Pemerintah patut diapresiasi atas upaya meningkatkan alokasi alat mesin pertanian (alsintan) modern, seperti combine harvester dan power thresher, untuk menyambut panen raya pasca Lebaran 2025.
Namun, langkah ini juga perlu dikritisi secara mendalam, terutama terkait efektivitas penyaluran, kesiapan petani, dan dampak lingkungan. Peningkatan dari 1.400 unit pada 2024 menjadi 5.399 unit di 2025 terkesan ambisius, tetapi tanpa strategi pendampingan yang matang, program ini berisiko menjadi “proyek mercusuar” yang minim manfaat riil bagi petani kecil.
Data Kementerian Pertanian (2024) menunjukkan 70% alsintan tahun sebelumnya terkonsentrasi di Jawa dan Sumatera, sementara wilayah seperti Nusa Tenggara dan Papua hanya mendapat 10%.
Jika pola serupa terulang, petani di daerah tertinggal tetap tertinggal. Padahal, laporan Bank Dunia (2023) mencatat 60% petani Indonesia adalah kecil dengan lahan di bawah 0,5 hektare, yang kesulitan mengakses mesin besar.
Alih-alih hanya menambah jumlah, pemerintah perlu memastikan distribusi merata dan memprioritaskan koperasi tani sebagai penerima utama.
Pengalaman tahun 2020-2023 membuktikan bahwa banyak alsintan terbengkalai karena petani tidak mampu mengoperasikan atau memperbaikinya (Kementan, 2020). FAO (2021) menekankan bahwa adopsi teknologi pertanian wajib disertai capacity building.
Sayangnya, anggaran pelatihan petani Indonesia masih di bawah 5% dari total anggaran sektor pertanian (BPS, 2023). Tanpa pelatihan berkala dan pendampingan teknis, alsintan modern hanya akan menjadi “besi tua” di gudang desa.

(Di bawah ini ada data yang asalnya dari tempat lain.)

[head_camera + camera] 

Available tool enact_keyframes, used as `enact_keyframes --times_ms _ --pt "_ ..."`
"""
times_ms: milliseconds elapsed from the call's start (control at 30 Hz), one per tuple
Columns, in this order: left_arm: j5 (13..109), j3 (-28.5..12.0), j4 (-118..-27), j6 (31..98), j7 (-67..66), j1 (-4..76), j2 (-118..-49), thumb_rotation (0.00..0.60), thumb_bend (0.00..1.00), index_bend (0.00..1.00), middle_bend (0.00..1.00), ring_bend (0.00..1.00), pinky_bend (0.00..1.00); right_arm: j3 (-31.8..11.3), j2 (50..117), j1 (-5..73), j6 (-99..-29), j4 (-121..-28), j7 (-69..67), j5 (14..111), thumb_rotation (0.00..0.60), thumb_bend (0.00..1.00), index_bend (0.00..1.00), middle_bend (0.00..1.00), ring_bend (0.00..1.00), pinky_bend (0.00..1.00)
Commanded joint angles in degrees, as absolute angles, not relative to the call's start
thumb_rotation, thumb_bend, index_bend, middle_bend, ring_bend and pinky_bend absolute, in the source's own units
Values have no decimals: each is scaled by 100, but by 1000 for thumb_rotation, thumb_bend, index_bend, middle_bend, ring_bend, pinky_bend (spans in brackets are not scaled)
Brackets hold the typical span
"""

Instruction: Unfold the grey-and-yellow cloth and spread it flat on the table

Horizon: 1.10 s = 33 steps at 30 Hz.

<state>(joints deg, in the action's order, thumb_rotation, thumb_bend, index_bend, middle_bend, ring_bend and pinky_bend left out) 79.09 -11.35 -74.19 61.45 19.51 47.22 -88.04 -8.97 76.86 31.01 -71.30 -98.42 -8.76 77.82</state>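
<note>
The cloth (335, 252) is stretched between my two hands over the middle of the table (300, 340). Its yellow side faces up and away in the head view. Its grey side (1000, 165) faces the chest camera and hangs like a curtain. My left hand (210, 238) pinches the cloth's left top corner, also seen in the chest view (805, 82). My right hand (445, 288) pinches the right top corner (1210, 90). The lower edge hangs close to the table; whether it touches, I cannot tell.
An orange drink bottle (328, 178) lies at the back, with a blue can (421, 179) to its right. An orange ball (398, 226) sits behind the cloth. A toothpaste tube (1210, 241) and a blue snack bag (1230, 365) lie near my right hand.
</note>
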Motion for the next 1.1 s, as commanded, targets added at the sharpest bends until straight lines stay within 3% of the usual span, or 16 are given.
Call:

Combine harvester dan power thresher berbahan bakar fosil berpotensi meningkatkan emisi karbon dan memperparah kerusakan tanah akibat over-mechanization. Laporan IPCC (2022) menyebut praktik pertanian industrial skala besar sebagai kontributor 12% emisi global.
Pemerintah seharusnya mengintegrasikan alsintan dengan teknologi ramah lingkungan, seperti mesin bertenaga surya atau biogas, serta mendorong praktik pertanian regeneratif.
Meski alsintan dialokasikan, akses petani terhadap alat ini masih terhambat prosedur administrasi yang rumit. Laporan Ombudsman RI (2024) menemukan bahwa syarat pengajuan bantuan alsintan melibatkan 7-10 tahap verifikasi, termasuk rekomendasi dari kepala desa hingga dinas provinsi. Proses ini menyulitkan petani kecil yang minim literasi birokrasi.
Selain itu, meski alsintan disalurkan ke kelompok tani atau koperasi, biaya sewa peralatan seperti traktor roda empat dan combine harvester tetap mahal, mencapai Rp500.000–Rp1 juta per hektare (SPI, 2023). Padahal, rata-rata pendapatan petani padi hanya Rp2,4 juta per musim (BPS, 2023).
Mahalnya biaya sewa membuat petani miskin kembali mengandalkan tenaga manual, sehingga tujuan efisiensi panen tidak tercapai.
Kementan perlu memperkuat infrastruktur pascapanen, seperti gudang dingin dan pasar digital, untuk mengurangi food loss yang mencapai 23% per tahun (Bank Dunia, 2023).
Selain itu, kenaikan BBM dan kelangkaan pupuk tetap menjadi beban utama petani. Alokasi anggaran untuk alsintan harus seimbang dengan subsidi input pertanian dan perlindungan harga komoditas.
Pada akhirnya, modernisasi pertanian tidak boleh sekadar mengejar angka. Pemerintah harus mengedepankan pendekatan holistik: pemerataan akses, pemberdayaan petani, dan keberlanjutan ekologis.
Persoalan birokrasi yang berbelit dan mahalnya biaya operasional alsintan harus diatasi dengan simplifikasi prosedur dan regulasi tarif sewa yang terjangkau. Jika tidak, program alsintan hanya akan memperlebar jurang antara petani besar dan kecil, serta mengorbankan kedaulatan pangan jangka panjang.**
Dadan K Ramdan
Penulis adalah Pegiat Pangan tinggal di Purwakarta Jawa Barat.